Jazz had arrived in England in 1919 with a visit to London by the Original Dixieland Jazz (or, at the time, Jass) Band. Their appearance in the revue Joy Bells at the London Hippodrome was the first jazz performance in the UK and led to a Royal Command performance before King George V at Buckingham Palace. The assembled royalty and aristocracy were, perhaps, unaware of the irony that jazz, a musical form which had its roots in America's black community, was here being played by a wholly white combo. It was not until the following year that a black jazz band, Will Marion Cook's Southern Syncopators, played in the UK. Like the OGJB they were invited to play at Buckingham Palace, which their clarinettist Sydney Bechet, is said to have described as "like Grand Central Station with lots of carpets and lots more doors". Again, what the royal guests heard saw was hardly typical of black jazz music in America; the Syncopators proving more a polished orchestra than representatives of the jazz mainstream.
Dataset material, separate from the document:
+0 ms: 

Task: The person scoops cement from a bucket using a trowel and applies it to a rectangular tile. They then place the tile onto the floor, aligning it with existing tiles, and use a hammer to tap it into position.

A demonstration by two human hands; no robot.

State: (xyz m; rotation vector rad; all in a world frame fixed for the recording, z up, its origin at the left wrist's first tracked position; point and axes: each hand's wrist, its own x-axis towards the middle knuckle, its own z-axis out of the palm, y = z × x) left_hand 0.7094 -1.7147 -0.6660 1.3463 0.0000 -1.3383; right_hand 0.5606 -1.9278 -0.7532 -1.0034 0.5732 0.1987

Neither band, sadly, travelled beyond London and jazz was slow to take off. The press were often indifferent and frequently hostile to the music. One reviewer of the ODJB's performance at the London Palladium commented "The resident orchestra, fast asleep, could amuse me more". A few British jazz bands were formed but their popularity was limited. Jazz seems to have been viewed as a novelty rather than a serious musical form. Development was inhibited by a lack of local innovation; most bands were playing music copied from imported American gramophone records or sheet music. There was no instant 'Jazz Culture' to incubate music creators and performers, this had to be built from scratch.

If London was slow to appreciate jazz, Manchester's progress would appear glacial by comparison. Looking at the Manchester Evening News during 1921, it is apparent that Jazz had not made a great impression on the city. The only venue regularly featuring jazz bands appears to have been the Palais de Danse at Ashton-under-Lyne which advertised:

PALAIS DE DANSE, Ashtan-under-Lyne-2. TWO JAZZ BANDS, "Ohios" and "Alamos". An up-to-date dance programme and the comfort of an Eastern palace. Each evening from 6.45. Thursdays, Waltz, one-step and fox trot only. On with the dance at the Palais de Danse.

Of the Ohios and the Alamos there seems to be no record.

The twenties did not really begin to 'roar' musically in Britain until the latter half of the 1920s. However, 1921 did see the seeds of a future for British jazz being sown, with the births of Kenny Baker on 1 March and Humphrey Lyttelton on 23 May; both would take up the trumpet and play significant roles in the development of jazz in Britain in the 1940s and 1950s.